Snack/mini meal ideas:
- 3/4 cup Kash GoLean cereal, 1 small peach, and 1/2 cup FF milk
- 2/3 cup cherries with 1 cup plain nonfat yogurt
- 100% whole-grain waffle, toasted, topped with 1/3 cup NF yogurt and 1/3 cup straberries and 2 tsp maple syrup
- Smoothie - 6 oz NF yogurt, 3/4 cup fresh or frozen berries (add 1/3 cup ice if using fresh berries) and 3 oz calcium fortified orange juice
- 100 calorie Clif Bar, 1 cup FF milk
- 2 hard-cooked eggs with 2 whole-grain crackers
- 1 cup fresh pineapple chunks with 1/2 cup LF cottage cheese
- 15 roasted almonds plus 1-1/4 cups watermelon chunks
- Salmon Spinach salad - spinach, green onions, 1 small can salmon, 2 TB LF dressing, and 2 whole-grain crackers
- 1 mini pita, cut into wedges with 1/4 cup hummus, and 1 red pepper, cut into strips
- california roll (4 large or 6 regular) with wasabi and soy sauce
- Sandwich - 2 slices light whole wheat bread, 2 tsp honey mustard, 3 oz turket or lean ham, tomato slices and fresh herbs
- frozen entree of your choice - 180 to 200 calories
- Energy smoothie - 6 oz NF vanilla yogurt, 1/3 cup FF milk, 1 tsp instant coffee powder, and 1/3 cup ice cubes
- 1 cup FF milk and any 100 calorie snack pack
- 1 fruit and nut bar - about 170 calories
- 1-1/2 tablespoons peanut butter spread on a carrot, cut into sticks
- 1 mini babybel cheese plus 3/4 cup grapes (about 18)
- 1/3 cup hummus with any freebie veggies
- 1/2 cup light chocolate ice cream with 2/3 cup fresh berries or heat frozen berries in microwave for 5 minutes
- 5 whole-grain crackers spread with 2 wedges laughing cow light cheese
- 1 oz baked tortilla chips with 1/3 cup salsa
- 2 fig newtons or 5 gingersnaps
- 100 calorie bag microwave popcorn
Freebie foods
Asparagus
• Broccoli
• Cabbage
• Cauliflower
• Celery
• Cucumber
• Eggplant
• Endive
• Green beans
• Leafy greens
• Mushrooms
• Onions
• Peppers
• Radishes
• Snow peas
• Summer squash
• Tomatoes
• Zucchini
The food plan and recipes is listed on their website. I like the idea of this for the weekdays because at work, I want to snack all day.
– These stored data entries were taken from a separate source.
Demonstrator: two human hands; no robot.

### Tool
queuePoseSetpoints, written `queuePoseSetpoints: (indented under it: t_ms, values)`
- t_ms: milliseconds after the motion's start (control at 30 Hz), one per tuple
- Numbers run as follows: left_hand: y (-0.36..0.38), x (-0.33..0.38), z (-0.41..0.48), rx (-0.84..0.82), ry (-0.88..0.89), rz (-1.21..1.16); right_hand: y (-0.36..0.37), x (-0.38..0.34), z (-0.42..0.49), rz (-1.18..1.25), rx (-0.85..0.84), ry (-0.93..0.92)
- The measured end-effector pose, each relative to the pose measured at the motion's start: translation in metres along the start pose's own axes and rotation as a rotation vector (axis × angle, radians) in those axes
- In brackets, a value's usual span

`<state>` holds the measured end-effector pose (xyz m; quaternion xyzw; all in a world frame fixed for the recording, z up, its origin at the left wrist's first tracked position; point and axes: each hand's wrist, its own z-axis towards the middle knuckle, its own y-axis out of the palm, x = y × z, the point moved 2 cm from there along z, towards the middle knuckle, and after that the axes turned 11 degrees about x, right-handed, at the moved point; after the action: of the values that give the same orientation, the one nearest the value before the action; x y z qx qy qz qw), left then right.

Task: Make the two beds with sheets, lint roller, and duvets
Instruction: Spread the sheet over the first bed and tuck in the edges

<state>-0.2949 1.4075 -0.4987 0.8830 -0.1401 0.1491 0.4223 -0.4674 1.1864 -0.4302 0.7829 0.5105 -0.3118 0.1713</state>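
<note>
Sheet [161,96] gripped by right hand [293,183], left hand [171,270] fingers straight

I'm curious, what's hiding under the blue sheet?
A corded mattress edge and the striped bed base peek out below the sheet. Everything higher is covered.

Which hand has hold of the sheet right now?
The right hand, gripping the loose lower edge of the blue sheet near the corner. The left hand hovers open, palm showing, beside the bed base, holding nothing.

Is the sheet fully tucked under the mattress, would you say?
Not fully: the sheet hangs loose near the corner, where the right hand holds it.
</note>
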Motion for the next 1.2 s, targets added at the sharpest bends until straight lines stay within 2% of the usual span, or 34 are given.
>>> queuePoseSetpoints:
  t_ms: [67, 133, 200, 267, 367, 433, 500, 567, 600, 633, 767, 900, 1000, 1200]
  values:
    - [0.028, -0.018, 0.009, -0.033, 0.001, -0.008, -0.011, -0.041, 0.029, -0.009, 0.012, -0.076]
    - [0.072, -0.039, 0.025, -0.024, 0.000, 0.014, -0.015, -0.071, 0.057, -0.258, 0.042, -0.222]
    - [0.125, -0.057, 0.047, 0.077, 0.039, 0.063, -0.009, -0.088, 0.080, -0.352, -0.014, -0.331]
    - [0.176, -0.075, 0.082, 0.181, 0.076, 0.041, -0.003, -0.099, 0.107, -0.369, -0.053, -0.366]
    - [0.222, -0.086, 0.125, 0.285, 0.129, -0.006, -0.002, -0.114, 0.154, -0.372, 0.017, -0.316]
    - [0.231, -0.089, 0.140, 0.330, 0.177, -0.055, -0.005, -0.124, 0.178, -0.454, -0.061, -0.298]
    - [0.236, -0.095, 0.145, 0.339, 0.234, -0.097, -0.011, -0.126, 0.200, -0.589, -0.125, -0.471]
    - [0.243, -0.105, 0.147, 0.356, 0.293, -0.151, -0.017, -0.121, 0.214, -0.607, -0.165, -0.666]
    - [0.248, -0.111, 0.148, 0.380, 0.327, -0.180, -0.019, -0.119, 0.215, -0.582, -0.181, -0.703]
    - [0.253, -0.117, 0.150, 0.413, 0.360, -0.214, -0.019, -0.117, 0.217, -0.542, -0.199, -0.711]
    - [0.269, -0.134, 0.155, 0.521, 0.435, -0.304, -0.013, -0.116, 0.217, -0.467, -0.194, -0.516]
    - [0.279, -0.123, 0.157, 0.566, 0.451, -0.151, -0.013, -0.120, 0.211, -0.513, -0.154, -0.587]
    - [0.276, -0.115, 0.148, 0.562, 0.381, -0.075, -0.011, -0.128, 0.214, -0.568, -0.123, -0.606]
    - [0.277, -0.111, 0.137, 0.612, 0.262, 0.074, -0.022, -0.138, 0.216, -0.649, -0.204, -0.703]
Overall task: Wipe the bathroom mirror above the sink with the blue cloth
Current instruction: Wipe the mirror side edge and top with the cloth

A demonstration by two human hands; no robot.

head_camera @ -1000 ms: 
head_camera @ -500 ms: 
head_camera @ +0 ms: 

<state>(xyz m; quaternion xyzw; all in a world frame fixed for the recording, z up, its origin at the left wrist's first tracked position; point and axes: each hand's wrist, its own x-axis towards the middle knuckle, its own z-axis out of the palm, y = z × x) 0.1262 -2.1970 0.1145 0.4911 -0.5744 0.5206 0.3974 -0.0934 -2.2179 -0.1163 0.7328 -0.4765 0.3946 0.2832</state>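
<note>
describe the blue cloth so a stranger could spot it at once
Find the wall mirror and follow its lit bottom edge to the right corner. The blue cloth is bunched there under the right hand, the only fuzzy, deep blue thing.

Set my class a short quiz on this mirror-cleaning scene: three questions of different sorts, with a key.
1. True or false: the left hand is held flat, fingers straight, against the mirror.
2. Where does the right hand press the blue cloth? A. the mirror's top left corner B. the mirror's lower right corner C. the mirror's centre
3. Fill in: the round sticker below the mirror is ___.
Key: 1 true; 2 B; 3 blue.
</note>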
Something else that I read was an article about allowing yourself just one bite. I never really thought about it, but the article talks about how emotional eaters are so focused on the next bite of food, so busy focused on what we don't have now, that we don't really enjoy what's in our mouth now. That is a reminder to me, to savor what I'm eating. The point is to teach yourself how to be able to enjoy just one bite of something we really want and not have to eat it all. Again, not a new concept, just a reminder.
I better get busy doing something. I need to leave in a couple of hours for this day's errands.